- [AIM OF THE EXERCISE]: What is needed is a word-for-word copy of the lines below from the one with "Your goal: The" through the one with "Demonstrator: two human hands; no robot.", both included, with every picture left out.

Dataset items:
* * * * *

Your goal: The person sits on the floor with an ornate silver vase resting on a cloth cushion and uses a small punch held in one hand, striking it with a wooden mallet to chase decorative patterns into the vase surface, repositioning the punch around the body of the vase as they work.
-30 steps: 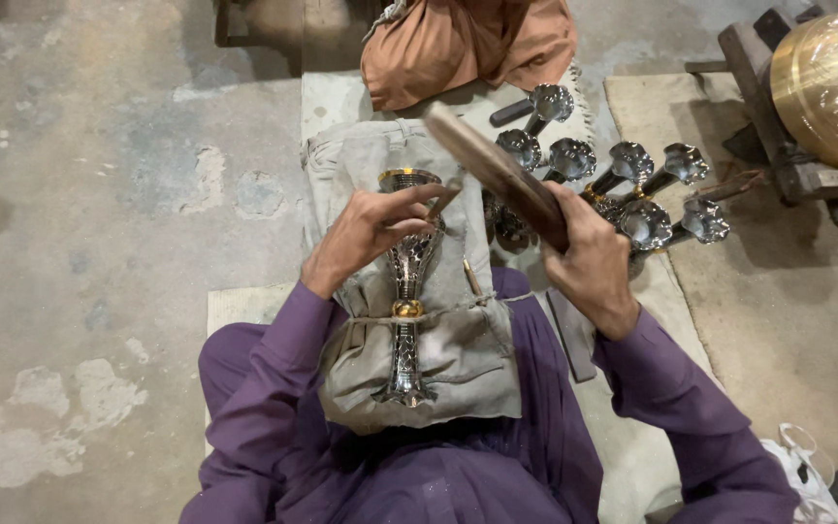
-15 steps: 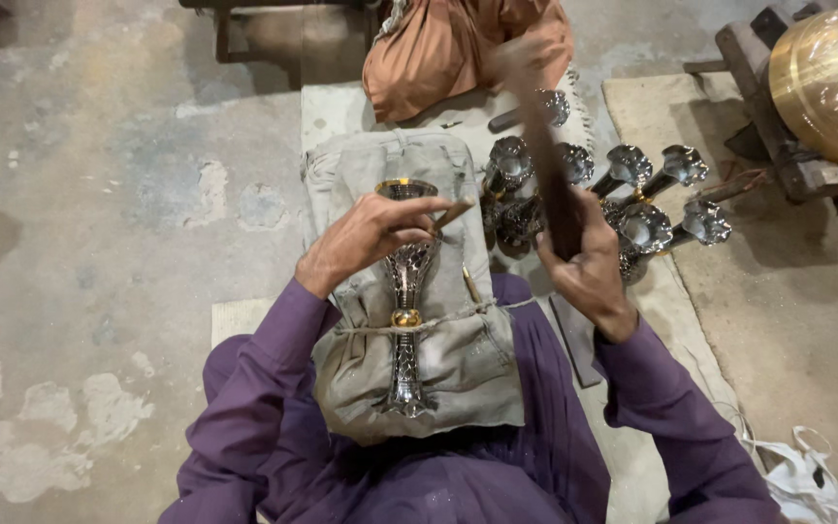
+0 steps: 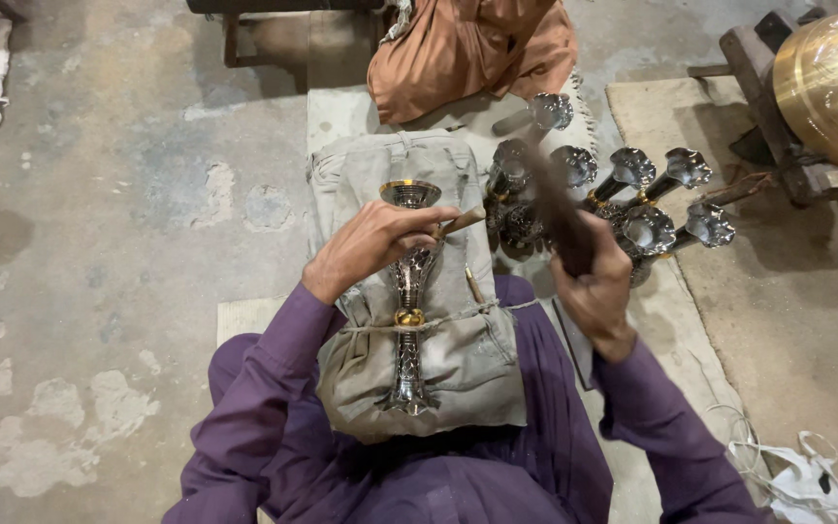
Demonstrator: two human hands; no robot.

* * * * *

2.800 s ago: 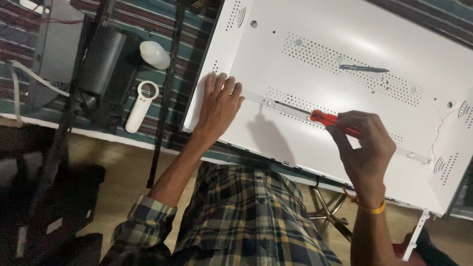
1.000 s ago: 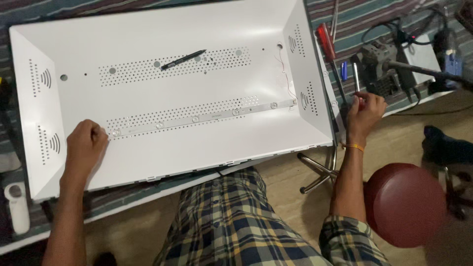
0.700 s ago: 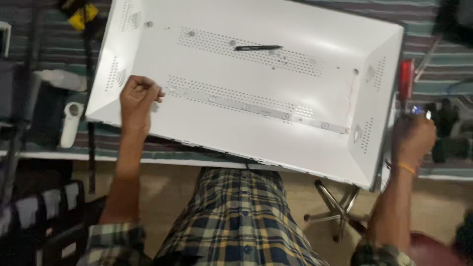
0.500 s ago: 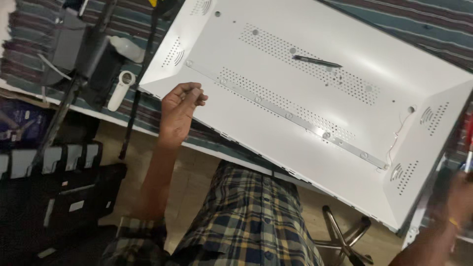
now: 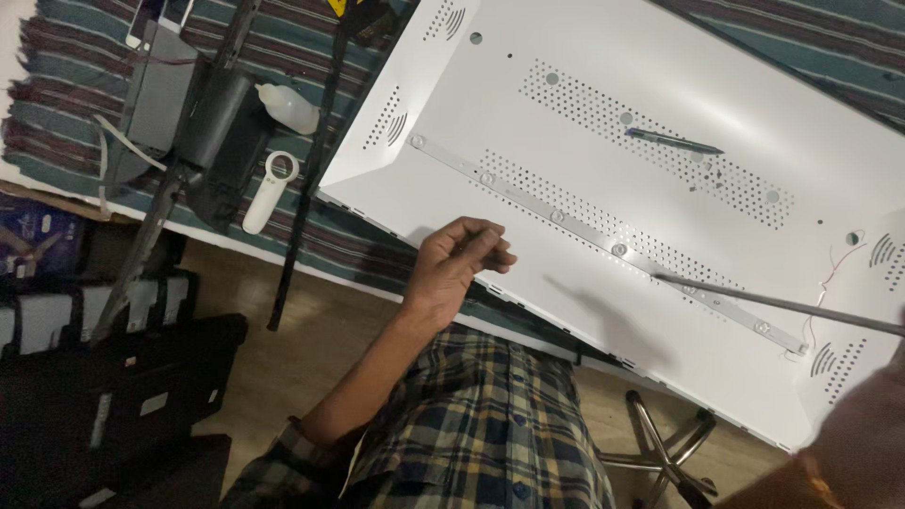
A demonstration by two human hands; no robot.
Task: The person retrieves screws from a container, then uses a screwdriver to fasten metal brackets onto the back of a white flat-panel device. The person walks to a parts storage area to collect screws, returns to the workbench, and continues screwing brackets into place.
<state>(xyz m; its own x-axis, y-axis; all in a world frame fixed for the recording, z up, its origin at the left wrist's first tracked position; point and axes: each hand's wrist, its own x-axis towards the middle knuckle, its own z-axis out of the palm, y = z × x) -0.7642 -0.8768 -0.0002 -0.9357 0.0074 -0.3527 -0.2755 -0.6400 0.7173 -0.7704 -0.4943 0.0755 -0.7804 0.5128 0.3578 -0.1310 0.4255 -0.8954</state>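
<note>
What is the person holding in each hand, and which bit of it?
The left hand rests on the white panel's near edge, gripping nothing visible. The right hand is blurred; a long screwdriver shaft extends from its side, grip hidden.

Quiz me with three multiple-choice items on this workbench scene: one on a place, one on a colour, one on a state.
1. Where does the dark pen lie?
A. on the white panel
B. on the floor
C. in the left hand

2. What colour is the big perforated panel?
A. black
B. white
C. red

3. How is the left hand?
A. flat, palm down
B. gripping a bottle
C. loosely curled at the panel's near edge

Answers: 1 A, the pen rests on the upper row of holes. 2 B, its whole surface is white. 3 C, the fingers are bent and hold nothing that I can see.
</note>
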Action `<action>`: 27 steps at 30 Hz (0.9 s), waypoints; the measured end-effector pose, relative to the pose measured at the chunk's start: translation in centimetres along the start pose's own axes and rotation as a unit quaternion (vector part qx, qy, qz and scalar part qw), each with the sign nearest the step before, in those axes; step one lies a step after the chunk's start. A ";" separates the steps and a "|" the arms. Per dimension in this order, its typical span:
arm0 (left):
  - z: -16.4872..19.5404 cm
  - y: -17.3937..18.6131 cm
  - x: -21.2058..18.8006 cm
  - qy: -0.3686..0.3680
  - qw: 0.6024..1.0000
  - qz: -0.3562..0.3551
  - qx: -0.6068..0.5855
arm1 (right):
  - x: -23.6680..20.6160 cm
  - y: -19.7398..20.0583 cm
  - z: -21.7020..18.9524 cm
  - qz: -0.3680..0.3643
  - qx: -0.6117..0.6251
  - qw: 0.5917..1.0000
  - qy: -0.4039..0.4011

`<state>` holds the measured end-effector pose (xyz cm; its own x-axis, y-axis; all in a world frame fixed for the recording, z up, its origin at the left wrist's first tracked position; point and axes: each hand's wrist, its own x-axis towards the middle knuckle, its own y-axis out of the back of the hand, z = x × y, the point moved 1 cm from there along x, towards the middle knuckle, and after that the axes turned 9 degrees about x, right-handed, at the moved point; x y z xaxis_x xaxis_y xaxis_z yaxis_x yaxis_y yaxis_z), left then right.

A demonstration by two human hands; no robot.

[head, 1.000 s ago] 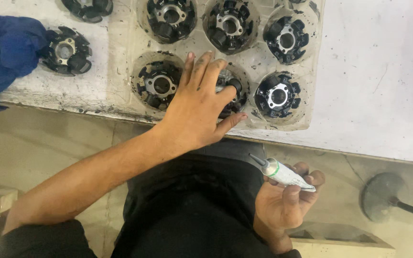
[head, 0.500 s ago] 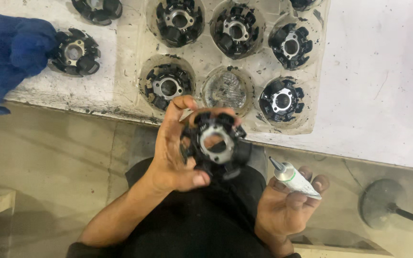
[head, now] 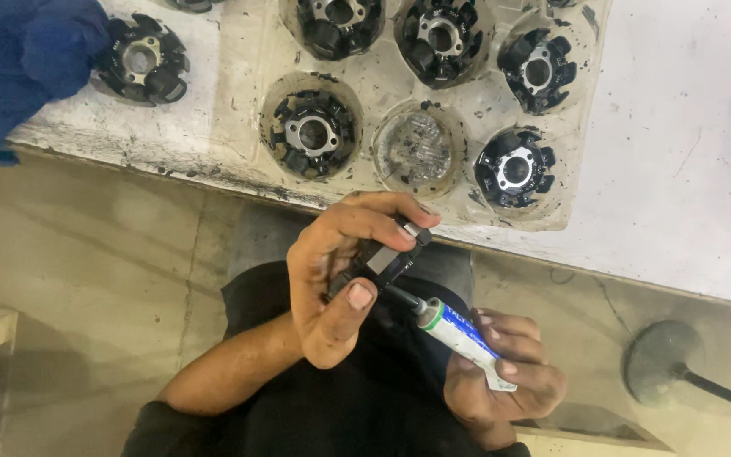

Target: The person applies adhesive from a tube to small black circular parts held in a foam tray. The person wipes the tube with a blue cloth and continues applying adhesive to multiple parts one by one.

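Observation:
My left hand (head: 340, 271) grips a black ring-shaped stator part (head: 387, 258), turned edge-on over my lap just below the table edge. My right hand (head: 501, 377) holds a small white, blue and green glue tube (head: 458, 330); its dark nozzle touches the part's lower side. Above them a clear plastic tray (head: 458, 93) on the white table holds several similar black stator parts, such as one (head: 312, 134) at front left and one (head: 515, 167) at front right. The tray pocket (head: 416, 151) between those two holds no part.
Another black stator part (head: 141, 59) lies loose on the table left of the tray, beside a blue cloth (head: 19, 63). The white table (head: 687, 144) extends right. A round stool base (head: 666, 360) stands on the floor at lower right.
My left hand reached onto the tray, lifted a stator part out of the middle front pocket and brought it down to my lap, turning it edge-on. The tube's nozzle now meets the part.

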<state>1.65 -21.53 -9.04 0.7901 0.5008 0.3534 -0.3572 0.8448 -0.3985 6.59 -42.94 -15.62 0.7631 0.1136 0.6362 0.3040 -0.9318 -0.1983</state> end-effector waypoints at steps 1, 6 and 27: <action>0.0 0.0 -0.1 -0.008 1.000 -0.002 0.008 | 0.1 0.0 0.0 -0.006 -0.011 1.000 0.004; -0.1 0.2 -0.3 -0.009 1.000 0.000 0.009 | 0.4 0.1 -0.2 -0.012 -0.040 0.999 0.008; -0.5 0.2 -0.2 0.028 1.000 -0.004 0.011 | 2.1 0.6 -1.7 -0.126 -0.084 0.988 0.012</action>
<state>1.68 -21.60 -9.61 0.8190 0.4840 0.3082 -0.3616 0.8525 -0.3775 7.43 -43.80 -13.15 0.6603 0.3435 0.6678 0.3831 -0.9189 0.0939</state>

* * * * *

- [RESPONSE]:
Your goal: The person sits on the floor with an ornate silver vase resting on a cloth cushion and uses a small punch held in one hand, striking it with a wooden mallet to chase decorative patterns into the vase surface, repositioning the punch around the body of the vase as they work.
-30 steps: 
-15 steps: 
+0 steps: 
Demonstrator: two human hands; no robot.

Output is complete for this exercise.